The second purpose of the invention is to provide a porosity prediction method based on a multilayer long-short term memory neural network model, which comprises the following steps:

s1: constructing the multilayer long-short term memory neural network model;

s2: selecting a plurality of groups of logging parameters capable of representing the porosity of a known well as input data, randomly dividing the logging parameters into a training set and a verification set according to a proportion, inputting the training sets and the verification sets into the multilayer long and short term memory neural network model, and training the multilayer long and short term memory neural network model;

s3: inputting the depth data of the non-logging section in the known well for testing, and predicting the porosity by using the multi-layer long-short term memory neural network model trained in the step S2.

Further, the input data in step S2 is expressed by 7: and 3, dividing the training set and the test set.

Further, the logging parameters in step S2 are preferably four sets.

Further, the data of the training set and the test set are normalized:

wherein: x is the number of_i、o_iRespectively an original parameter value and a normalized parameter value; maxx_iIs the parameter class maximum; minx_iIs the parameter class minimum.

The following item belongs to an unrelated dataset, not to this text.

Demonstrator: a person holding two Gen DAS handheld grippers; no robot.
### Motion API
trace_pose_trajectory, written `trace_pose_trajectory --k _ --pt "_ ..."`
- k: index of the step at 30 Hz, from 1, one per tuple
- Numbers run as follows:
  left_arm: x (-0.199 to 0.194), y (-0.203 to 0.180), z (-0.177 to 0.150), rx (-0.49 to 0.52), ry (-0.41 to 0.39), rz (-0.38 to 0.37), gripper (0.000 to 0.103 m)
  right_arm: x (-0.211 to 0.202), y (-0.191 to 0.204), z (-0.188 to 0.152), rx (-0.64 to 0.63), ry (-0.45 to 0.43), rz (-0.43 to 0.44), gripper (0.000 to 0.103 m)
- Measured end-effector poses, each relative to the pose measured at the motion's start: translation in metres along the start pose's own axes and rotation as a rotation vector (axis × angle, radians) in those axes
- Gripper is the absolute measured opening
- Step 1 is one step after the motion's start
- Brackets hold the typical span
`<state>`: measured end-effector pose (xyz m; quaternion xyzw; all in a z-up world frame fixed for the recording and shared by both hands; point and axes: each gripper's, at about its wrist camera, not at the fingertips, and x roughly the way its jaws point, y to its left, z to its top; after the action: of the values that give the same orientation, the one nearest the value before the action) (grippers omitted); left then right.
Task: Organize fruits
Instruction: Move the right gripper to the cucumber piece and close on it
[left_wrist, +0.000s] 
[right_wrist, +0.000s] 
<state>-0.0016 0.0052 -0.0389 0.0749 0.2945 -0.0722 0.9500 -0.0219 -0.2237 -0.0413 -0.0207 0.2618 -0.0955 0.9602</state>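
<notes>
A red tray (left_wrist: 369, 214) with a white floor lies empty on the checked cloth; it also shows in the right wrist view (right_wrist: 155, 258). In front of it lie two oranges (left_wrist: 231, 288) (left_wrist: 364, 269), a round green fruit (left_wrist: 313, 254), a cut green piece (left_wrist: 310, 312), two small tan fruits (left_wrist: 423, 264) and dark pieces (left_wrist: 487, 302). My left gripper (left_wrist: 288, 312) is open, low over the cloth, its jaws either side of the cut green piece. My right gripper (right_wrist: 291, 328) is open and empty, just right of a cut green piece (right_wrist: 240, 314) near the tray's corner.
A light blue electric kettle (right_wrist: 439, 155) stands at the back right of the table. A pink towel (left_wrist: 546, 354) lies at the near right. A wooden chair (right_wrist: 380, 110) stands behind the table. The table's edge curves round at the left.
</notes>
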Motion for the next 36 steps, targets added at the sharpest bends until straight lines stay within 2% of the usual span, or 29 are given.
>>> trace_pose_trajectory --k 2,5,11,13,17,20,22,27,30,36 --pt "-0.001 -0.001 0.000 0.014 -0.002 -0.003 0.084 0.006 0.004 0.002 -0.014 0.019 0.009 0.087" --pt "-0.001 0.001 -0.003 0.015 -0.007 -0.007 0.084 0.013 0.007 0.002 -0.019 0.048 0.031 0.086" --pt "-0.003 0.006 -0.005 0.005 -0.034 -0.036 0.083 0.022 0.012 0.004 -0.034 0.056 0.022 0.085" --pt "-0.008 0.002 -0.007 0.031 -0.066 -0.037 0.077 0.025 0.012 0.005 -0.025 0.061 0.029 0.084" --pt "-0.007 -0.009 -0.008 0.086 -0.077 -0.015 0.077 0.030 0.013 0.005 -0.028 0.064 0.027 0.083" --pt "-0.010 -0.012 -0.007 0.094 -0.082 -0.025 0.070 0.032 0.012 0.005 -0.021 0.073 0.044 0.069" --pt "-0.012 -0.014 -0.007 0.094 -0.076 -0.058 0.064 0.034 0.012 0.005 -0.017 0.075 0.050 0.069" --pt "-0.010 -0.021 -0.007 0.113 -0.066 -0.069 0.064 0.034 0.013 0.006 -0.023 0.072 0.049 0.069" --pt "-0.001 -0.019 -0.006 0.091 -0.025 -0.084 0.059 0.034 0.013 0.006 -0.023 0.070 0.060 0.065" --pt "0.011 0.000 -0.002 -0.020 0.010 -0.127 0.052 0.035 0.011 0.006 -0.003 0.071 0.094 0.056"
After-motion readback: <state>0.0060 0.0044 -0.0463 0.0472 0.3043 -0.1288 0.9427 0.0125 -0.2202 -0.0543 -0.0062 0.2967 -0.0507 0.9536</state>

The invention has the beneficial effects that:

firstly, the LSTM utilizes the conceptual structure of each gate to control the unit layer state of each moment in the recurrent neural network, and applies the structure of the gate in the network to reserve and process data information which needs to be relied on for a long time, thereby not only effectively solving the problems of gradient dispersion and gradient explosion, but also being capable of memorizing long-term effective related information and participating in the output of the subsequent data information.

Secondly, the LSTM is overlapped, a plurality of LSTM models are used for framework prediction, the multilayer LSTM recurrent neural network is basically not different from the LSTM, the LSTM model of the rear layer uses the output of the front layer as the input, and the deep LSTM model can continuously memorize long-term information and can also carry out stricter screening on time information. In the reservoir porosity prediction, because the logging data belong to sequence data, the logging curve shows the inherent link with the trend, secondly, the depth sampling of the logging curve parameters is dense, and the interval is small, and the reservoir parameter prediction is carried out by utilizing the characteristic of long-term memory of deep layer LSTM, thereby being more in line with the characteristic of the logging curve.

Thirdly, the invention adjusts the parameters of the learning rate, the number of network layers, the number of cell units and the sequence length in the network training, selects the optimal parameters to carry out porosity prediction experiments, and compares the model with several popular models at present, and the result shows that the model has good prediction performance. The method can better predict the inflection point of the porosity change, particularly obtain a high-precision target parameter predicted value under the conditions of less well positions and less dimensionality of logging parameters, and benefit from the efficient extraction of the characteristic information of a small amount of data.

Drawings

FIG. 1 is a schematic diagram of the structure of the LSTM cells of the present invention.

Fig. 2 is a schematic diagram of a porosity prediction flow of the MLSTM network of the present invention.

FIG. 3 is a comparison of porosity prediction for M1 wells for different models in accordance with an embodiment of the present invention.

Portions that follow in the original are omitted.